**Recorded data**.
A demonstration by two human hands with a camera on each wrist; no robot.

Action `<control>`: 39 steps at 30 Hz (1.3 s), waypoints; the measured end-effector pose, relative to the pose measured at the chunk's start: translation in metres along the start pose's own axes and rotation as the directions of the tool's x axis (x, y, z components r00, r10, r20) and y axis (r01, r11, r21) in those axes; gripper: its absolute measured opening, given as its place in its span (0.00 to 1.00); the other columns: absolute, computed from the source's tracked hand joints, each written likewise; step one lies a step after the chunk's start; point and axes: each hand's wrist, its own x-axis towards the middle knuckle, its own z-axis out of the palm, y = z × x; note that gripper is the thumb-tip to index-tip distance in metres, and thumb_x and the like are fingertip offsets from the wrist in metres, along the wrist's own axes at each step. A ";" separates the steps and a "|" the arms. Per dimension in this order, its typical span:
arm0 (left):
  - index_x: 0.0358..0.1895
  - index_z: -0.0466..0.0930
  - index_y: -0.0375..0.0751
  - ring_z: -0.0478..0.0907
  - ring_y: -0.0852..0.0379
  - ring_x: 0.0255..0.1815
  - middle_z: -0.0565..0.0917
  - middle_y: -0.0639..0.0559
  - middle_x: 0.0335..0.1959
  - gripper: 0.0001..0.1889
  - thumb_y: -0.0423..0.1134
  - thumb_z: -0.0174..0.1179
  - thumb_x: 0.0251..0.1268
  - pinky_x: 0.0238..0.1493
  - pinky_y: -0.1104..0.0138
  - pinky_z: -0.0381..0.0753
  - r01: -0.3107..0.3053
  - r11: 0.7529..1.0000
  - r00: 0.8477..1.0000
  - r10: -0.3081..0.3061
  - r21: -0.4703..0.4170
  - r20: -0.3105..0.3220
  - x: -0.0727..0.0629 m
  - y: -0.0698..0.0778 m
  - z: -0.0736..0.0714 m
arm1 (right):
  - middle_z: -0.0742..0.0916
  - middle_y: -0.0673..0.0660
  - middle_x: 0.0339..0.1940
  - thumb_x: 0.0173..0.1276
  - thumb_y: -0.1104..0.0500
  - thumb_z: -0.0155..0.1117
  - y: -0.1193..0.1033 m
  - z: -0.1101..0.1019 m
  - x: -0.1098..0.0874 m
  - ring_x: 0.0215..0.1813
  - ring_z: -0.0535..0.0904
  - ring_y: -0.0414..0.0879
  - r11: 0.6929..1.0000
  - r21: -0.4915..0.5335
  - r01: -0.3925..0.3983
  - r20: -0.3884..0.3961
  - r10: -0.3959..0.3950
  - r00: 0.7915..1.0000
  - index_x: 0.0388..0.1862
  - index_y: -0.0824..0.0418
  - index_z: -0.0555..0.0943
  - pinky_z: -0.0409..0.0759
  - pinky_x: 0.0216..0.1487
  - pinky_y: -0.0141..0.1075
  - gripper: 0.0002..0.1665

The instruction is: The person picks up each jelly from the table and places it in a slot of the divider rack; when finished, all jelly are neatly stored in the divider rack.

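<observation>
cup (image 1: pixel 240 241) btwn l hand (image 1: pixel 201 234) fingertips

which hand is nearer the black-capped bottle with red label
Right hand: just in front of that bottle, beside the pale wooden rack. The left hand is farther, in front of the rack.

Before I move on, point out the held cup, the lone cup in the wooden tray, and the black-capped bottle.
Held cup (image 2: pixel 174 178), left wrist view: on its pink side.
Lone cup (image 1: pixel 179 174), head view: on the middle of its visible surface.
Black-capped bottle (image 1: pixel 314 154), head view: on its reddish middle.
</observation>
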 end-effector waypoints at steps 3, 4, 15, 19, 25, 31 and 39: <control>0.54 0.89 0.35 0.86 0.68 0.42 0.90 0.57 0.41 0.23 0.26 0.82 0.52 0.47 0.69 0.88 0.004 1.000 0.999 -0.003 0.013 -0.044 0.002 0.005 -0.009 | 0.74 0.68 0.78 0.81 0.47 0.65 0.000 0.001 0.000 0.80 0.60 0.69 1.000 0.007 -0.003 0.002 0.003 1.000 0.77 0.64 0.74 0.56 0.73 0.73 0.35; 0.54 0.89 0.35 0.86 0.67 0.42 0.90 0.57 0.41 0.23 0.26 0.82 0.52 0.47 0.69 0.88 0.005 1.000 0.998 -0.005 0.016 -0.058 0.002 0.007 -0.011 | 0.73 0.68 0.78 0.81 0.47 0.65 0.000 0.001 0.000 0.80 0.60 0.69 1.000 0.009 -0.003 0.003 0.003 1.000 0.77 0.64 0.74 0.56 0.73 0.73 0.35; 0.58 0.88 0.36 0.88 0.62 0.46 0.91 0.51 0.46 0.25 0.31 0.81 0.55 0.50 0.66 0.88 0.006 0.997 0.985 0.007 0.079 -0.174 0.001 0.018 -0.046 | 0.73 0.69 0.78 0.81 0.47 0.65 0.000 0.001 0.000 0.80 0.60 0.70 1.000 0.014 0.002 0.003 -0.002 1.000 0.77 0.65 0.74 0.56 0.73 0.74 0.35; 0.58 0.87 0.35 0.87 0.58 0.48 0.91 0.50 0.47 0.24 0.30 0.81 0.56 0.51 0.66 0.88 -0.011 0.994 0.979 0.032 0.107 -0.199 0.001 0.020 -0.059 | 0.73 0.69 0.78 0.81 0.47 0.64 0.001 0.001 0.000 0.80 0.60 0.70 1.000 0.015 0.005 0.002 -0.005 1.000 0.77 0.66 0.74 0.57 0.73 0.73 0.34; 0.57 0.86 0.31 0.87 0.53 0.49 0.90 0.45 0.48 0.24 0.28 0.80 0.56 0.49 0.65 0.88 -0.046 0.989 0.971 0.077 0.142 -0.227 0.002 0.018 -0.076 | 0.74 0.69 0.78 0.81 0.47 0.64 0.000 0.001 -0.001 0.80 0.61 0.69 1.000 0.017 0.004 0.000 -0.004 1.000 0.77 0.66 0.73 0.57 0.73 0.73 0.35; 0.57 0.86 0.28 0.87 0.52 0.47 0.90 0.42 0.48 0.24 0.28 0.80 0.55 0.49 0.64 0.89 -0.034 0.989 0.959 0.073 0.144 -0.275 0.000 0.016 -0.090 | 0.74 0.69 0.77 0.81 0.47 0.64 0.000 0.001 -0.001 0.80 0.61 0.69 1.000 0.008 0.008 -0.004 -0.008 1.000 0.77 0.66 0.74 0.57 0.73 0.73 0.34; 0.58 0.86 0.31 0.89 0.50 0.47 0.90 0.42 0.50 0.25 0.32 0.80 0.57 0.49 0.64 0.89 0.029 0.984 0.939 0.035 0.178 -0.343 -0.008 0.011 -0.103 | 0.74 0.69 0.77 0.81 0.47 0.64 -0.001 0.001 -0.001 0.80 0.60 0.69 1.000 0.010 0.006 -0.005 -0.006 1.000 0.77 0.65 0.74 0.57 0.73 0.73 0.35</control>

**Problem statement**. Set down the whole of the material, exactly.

**Result for this task**.
A demonstration by two human hands with a camera on each wrist; no robot.

Action `<control>`: 39 steps at 30 Hz (1.3 s), waypoints; the measured end-effector pose, relative to the pose measured at the chunk's start: translation in metres along the start pose's own axes and rotation as the directions of the tool's x axis (x, y, z components r00, r10, r20) and y axis (r01, r11, r21) in those axes; gripper: its absolute measured opening, given as its place in its span (0.00 to 1.00); the other columns: absolute, computed from the source's tracked hand joints, each written likewise; step one lies a step after the chunk's start; point and axes: each hand's wrist, its own x-axis towards the middle knuckle, its own z-axis out of the palm, y = z × x; note that gripper is the thumb-tip to index-tip distance in metres, and thumb_x and the like are fingertip offsets from the wrist in metres, along the wrist's own axes at each step. A ";" separates the steps and a "|" the arms. Per dimension in this order, its typical span:
arm0 (left):
  - index_x: 0.0358..0.1895
  - index_z: -0.0466..0.0930
  - index_y: -0.0375..0.0751
  - ring_z: -0.0478..0.0907
  - ring_y: -0.0852..0.0379
  - ring_x: 0.0255..0.1815
  - middle_z: -0.0565..0.0917
  - middle_y: -0.0639..0.0559
  - middle_x: 0.0335..0.1959
  - gripper: 0.0001..0.1889
  - thumb_y: -0.0423..0.1134
  - thumb_z: -0.0174..0.1179
  - thumb_x: 0.0251..0.1268
  - pinky_x: 0.0238..0.1493
  - pinky_y: -0.1104..0.0138
  - pinky_z: -0.0381..0.0753
  - r01: -0.3107..0.3053
  - r11: 0.7529..1.0000
  - r00: 0.8477..1.0000
  - r10: -0.3081..0.3061
  - r21: -0.4703..0.4170
  - r20: -0.3105..0.3220
  - x: -0.0727..0.0629 m
  - y: -0.0698..0.0778 m
  - z: -0.0736..0.0714 m
arm1 (right):
  - middle_z: -0.0742..0.0916
  - middle_y: -0.0673..0.0660
  - middle_x: 0.0339..0.1940
  - thumb_x: 0.0173..0.1276
  - thumb_y: -0.1104..0.0500
  - thumb_z: -0.0155..0.1117
  - y: -0.1193..0.1033 m
  - z: -0.1101..0.1019 m
  - x: -0.1098..0.0874 m
  - ring_x: 0.0215..0.1813
  - ring_z: -0.0535..0.0904
  - ring_y: -0.0414..0.0879
  - r11: 0.6929..1.0000
  - r21: -0.4915..0.5335
  - r01: -0.3925..0.3983
  - r20: -0.3884..0.3961
  - r10: -0.3959..0.3950
  - r00: 0.7915..1.0000
  - index_x: 0.0388..0.1862
  - index_y: -0.0824..0.0418
  - index_z: -0.0555..0.0943
  - pinky_z: -0.0409..0.0759
  - pinky_x: 0.0216..0.1487
  - pinky_y: -0.0141..0.1075
  - gripper: 0.0002..0.1665

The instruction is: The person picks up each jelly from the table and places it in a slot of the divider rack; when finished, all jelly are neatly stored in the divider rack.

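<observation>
cup (image 1: pixel 240 241) btwn l hand (image 1: pixel 201 234) fingertips

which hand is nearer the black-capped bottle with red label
Right hand: just in front of that bottle, beside the pale wooden rack. The left hand is farther, in front of the rack.

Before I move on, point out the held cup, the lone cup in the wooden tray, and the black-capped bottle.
Held cup (image 2: pixel 174 178), left wrist view: on its pink side.
Lone cup (image 1: pixel 179 174), head view: on the middle of its visible surface.
Black-capped bottle (image 1: pixel 314 154), head view: on its reddish middle.
</observation>
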 end-effector waypoints at steps 3, 4, 15, 19, 25, 31 and 39: <control>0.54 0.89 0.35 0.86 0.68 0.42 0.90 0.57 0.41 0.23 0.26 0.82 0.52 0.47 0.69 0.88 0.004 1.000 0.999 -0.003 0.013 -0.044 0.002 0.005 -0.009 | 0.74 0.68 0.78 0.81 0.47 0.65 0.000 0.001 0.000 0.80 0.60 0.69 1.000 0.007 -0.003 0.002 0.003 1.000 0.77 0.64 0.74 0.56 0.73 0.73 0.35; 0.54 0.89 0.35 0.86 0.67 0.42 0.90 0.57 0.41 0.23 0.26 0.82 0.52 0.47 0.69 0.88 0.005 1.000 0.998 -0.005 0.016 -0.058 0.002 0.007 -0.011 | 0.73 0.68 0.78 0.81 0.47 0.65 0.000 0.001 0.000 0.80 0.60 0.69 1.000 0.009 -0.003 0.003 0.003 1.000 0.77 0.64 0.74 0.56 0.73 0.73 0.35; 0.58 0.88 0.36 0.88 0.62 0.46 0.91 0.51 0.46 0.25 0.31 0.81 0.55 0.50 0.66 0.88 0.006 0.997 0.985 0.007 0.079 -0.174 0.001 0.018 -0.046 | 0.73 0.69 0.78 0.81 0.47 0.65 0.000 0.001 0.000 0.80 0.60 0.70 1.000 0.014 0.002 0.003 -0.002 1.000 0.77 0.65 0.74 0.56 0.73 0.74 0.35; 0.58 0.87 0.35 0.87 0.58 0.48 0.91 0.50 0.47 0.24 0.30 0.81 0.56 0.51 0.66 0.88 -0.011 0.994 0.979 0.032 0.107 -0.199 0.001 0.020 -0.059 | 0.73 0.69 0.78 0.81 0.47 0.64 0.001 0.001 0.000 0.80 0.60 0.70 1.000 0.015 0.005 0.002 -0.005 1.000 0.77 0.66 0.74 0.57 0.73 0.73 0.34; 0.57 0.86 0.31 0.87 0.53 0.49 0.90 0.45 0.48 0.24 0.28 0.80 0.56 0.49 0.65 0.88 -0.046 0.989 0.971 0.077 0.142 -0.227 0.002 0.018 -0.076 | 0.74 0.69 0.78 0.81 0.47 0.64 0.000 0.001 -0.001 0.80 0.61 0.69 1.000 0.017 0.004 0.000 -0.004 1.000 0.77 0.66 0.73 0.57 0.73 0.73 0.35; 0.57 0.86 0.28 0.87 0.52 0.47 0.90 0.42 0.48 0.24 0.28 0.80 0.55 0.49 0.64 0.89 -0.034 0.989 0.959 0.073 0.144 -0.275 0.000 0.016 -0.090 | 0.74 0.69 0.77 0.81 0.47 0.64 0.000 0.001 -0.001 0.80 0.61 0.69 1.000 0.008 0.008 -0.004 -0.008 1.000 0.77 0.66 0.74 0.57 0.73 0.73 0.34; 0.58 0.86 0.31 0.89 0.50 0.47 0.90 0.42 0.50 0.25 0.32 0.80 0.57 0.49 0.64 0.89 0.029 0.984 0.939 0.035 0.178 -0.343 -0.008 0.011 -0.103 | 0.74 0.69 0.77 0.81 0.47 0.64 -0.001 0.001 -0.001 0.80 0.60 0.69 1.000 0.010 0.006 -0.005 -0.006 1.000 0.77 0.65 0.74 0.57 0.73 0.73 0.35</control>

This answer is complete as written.